I toasted the air. I said hello to the wall,
then walked past a group of women
dressed to be seen, undressing them
one by one, and went up the stairs to where
the Rottweilers were, Rosie and Tom,
and got down with them on all fours.
They licked the face I offered them,
and I proceeded to slick back my hair
with their saliva, and before long
I felt like a wild thing, ready to mess up
the party, scarf the hors d’oeuvres.
But the dogs said, No, don’t do that,
calm down, after a while they open the door
and let you out, they pet your head, and everything
you might have held against them is gone,
and you’re good friends again. Stay, they said.
What Goes On
by Stephen Dunn
After the affair and the moving out,
after the destructive revivifying passion,
we watched her life quiet
into a new one, her lover more and more
on its periphery. She spent many nights
alone, happy for the narcosis
of the television. When she got cancer
she kept it to herself until she couldn’t
keep it from anyone. The chemo debilitated
and saved her, and one day
her husband asked her to come back —
his wife, who after all had only fallen
in love as anyone might
who hadn’t been in love in a while —
and he held her, so different now,
so thin, her hair just partially
grown back.

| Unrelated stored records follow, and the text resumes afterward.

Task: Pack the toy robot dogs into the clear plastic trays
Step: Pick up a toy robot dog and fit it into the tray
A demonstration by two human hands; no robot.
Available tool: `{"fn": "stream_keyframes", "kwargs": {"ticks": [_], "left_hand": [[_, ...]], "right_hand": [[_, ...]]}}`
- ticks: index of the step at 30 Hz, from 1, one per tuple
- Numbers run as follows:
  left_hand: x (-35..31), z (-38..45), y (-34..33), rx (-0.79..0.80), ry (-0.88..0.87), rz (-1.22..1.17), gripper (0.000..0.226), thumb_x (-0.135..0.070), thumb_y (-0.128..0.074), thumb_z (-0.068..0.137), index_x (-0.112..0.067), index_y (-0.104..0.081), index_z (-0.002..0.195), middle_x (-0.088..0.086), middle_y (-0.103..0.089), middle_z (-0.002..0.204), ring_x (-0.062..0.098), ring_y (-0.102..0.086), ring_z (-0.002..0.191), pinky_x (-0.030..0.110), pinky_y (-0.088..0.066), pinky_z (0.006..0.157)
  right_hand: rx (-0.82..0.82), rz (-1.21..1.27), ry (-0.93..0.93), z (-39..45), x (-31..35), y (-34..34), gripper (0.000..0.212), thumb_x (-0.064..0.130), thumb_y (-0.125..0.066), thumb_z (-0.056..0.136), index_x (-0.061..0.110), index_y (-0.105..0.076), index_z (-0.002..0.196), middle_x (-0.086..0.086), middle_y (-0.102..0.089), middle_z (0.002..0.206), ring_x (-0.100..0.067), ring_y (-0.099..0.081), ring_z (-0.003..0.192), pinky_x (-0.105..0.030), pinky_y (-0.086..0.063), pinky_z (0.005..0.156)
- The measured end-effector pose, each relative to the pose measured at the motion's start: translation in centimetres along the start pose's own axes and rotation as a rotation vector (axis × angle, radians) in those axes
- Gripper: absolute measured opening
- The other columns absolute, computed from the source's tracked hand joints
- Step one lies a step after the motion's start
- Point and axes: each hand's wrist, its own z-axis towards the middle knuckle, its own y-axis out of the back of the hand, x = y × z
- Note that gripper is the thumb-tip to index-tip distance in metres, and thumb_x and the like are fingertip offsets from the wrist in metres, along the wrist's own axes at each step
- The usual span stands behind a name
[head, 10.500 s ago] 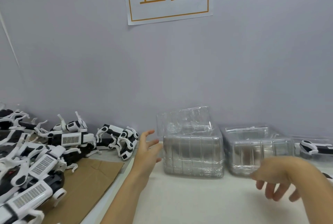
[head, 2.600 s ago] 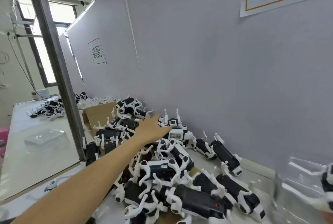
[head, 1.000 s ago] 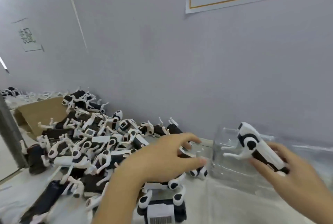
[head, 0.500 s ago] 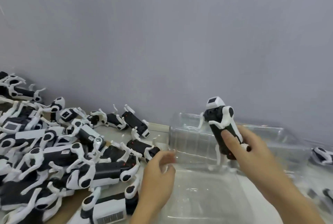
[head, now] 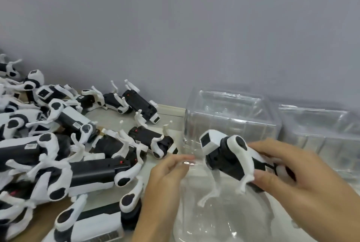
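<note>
My right hand [head: 303, 181] grips a black and white toy robot dog [head: 228, 156] by its body, head pointing left, legs hanging down over a clear plastic tray [head: 220, 220] lying in front of me. My left hand [head: 165, 175] pinches the tray's far left rim. Several more robot dogs [head: 64, 144] lie in a heap to the left. A stack of clear trays [head: 229, 117] stands behind the held dog, against the wall.
A second stack of clear trays [head: 319, 130] stands to the right by the grey wall. Brown cardboard [head: 42, 216] lies under the heap of dogs at the lower left. The white tabletop [head: 171, 111] shows between heap and trays.
My right hand has lowered the dog from upright to level over the near tray. My left hand has taken hold of the tray's rim. The view has tilted down.
</note>
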Motion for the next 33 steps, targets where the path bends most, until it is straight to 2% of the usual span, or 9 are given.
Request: {"fn": "stream_keyframes", "kwargs": {"ticks": [3, 6, 11, 15, 18, 21, 24, 28, 33], "left_hand": [[0.2, -0.1, 0.0, 0.01, 0.025, 0.013, 0.032, -0.012, -0.058, 0.092, -0.035, -0.078, 0.082, -0.013, -0.076, 0.093, 0.007, -0.068, 0.102, 0.038, -0.047, 0.098], [0.4, -0.2, 0.0, 0.052, 0.018, 0.022, 0.018, -0.025, -0.063, 0.083, -0.031, -0.077, 0.091, -0.008, -0.076, 0.1, 0.012, -0.068, 0.106, 0.045, -0.046, 0.105], [0.6, -0.4, -0.1, 0.067, 0.014, -0.027, 0.018, -0.027, -0.06, 0.084, -0.028, -0.077, 0.088, -0.004, -0.075, 0.102, 0.014, -0.068, 0.107, 0.045, -0.046, 0.105], [0.8, -0.6, -0.1, 0.082, -0.014, -0.001, 0.028, -0.046, -0.06, 0.074, -0.031, -0.075, 0.093, -0.008, -0.073, 0.1, 0.008, -0.068, 0.1, 0.033, -0.048, 0.087], [0.9, -0.5, 0.0, 0.097, -0.022, 0.023, 0.032, -0.045, -0.062, 0.07, -0.031, -0.075, 0.095, 0.0, -0.073, 0.1, 0.014, -0.07, 0.094, 0.035, -0.051, 0.085], [0.9, -0.5, 0.1, 0.127, -0.01, 0.033, 0.035, -0.049, -0.064, 0.068, -0.035, -0.074, 0.098, -0.003, -0.072, 0.104, 0.014, -0.069, 0.102, 0.038, -0.051, 0.092], [0.9, -0.6, 0.0, 0.126, -0.009, 0.065, 0.038, -0.054, -0.063, 0.066, -0.041, -0.072, 0.101, -0.011, -0.068, 0.111, 0.009, -0.062, 0.112, 0.032, -0.046, 0.088], [1.0, -0.3, 0.0, 0.101, -0.017, 0.059, 0.034, -0.051, -0.065, 0.067, -0.039, -0.075, 0.097, -0.012, -0.071, 0.102, 0.014, -0.064, 0.111, 0.042, -0.048, 0.099], [0.9, -0.6, -0.4, 0.098, 0.006, 0.031, 0.037, -0.052, -0.069, 0.065, -0.04, -0.075, 0.099, -0.006, -0.069, 0.119, 0.018, -0.057, 0.126, 0.049, -0.04, 0.112]], "right_hand": [[0.03, -0.075, 0.032, -0.4, -0.7, -1.0, 0.04, 0.063, -0.052, 0.06, 0.056, -0.063, 0.098, 0.019, -0.062, 0.097, 0.0, -0.061, 0.087, -0.011, -0.041, 0.077], [0.02, -0.111, 0.018, -0.8, -1.8, -2.4, 0.037, 0.053, -0.065, 0.061, 0.057, -0.062, 0.097, 0.026, -0.061, 0.101, 0.003, -0.056, 0.097, -0.016, -0.042, 0.076], [-0.067, -0.258, 0.084, -0.8, -2.4, -3.8, 0.037, 0.052, -0.061, 0.062, 0.045, -0.066, 0.098, 0.028, -0.061, 0.093, 0.006, -0.051, 0.094, -0.023, -0.041, 0.075], [-0.066, -0.339, 0.09, -1.2, -2.4, -4.4, 0.038, 0.032, -0.073, 0.055, 0.031, -0.075, 0.093, 0.026, -0.06, 0.084, 0.004, -0.045, 0.084, -0.026, -0.042, 0.072], [-0.042, -0.308, 0.061, -1.4, -1.9, -4.3, 0.035, 0.029, -0.073, 0.058, 0.033, -0.075, 0.093, 0.026, -0.06, 0.086, 0.001, -0.048, 0.088, -0.024, -0.041, 0.075], [-0.047, -0.34, 0.039, -1.5, -1.6, -4.5, 0.035, 0.019, -0.081, 0.06, 0.031, -0.075, 0.092, 0.024, -0.061, 0.086, -0.005, -0.056, 0.085, -0.031, -0.045, 0.072], [-0.057, -0.381, 0.008, -1.4, -1.2, -5.1, 0.029, 0.02, -0.069, 0.059, 0.028, -0.074, 0.087, 0.02, -0.061, 0.083, -0.013, -0.059, 0.082, -0.037, -0.049, 0.069], [0.0, -0.318, -0.025, -1.4, -1.4, -4.9, 0.029, 0.022, -0.066, 0.071, 0.036, -0.073, 0.096, 0.027, -0.057, 0.089, -0.001, -0.047, 0.095, -0.018, -0.039, 0.082], [0.039, -0.288, -0.063, -1.6, -1.5, -4.1, 0.039, 0.015, -0.08, 0.074, 0.041, -0.069, 0.101, 0.032, -0.054, 0.101, 0.007, -0.04, 0.11, -0.011, -0.033, 0.085]]}}
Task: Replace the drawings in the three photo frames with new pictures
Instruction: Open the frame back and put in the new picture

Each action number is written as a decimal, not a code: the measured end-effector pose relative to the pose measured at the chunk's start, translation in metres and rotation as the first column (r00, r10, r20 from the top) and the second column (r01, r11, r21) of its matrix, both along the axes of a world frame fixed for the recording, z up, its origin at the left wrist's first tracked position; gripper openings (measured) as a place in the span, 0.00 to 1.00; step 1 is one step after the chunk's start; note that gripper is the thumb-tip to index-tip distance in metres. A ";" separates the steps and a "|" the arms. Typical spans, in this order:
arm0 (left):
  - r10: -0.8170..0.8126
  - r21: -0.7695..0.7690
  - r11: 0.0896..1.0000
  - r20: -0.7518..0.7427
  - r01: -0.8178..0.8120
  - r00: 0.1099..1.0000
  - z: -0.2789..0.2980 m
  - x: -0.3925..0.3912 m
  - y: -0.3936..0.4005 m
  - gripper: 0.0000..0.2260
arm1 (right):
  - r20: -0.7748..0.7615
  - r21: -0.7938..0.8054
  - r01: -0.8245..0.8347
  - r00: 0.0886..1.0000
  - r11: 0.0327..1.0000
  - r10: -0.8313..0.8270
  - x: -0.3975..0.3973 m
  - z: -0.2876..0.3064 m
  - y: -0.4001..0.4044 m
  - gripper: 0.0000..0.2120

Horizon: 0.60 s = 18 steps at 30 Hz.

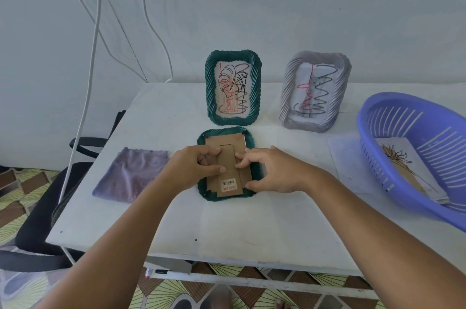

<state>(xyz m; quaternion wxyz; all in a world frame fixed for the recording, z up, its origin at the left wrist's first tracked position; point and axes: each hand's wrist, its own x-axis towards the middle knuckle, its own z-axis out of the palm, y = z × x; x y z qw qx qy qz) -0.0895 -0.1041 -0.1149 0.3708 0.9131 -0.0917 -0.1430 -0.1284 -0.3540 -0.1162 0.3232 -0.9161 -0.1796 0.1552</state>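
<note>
Both hands — left, right — on face-down green frame (cardboard back up).

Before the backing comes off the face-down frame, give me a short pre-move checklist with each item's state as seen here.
1. Face-down green frame lies flat on the table: ok.
2. Left hand and right hand both rest on the cardboard backing, fingers curled at its edges: ok.
3. Retaining tabs released: cannot tell; small dark tabs show at the corners, their position unclear.
4. Replacement picture at hand in the blue basket: ok.
5. Standing green frame and grey frame upright, apart from the hands: ok.
6. Purple cloth beside the frame, not under it: ok.
</note>
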 end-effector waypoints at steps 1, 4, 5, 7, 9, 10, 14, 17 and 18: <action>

He held her like a new woman
and what she felt
felt almost as good as love had,
and each of them called it love
because precision didn’t matter anymore.
And we who’d been part of it,
often rejoicing with one
and consoling the other,
we who had seen her truly alive
and then merely alive,
what could we do but revise
our phone book, our hearts,
offer a little toast to what goes on.
© Stephen Dunn.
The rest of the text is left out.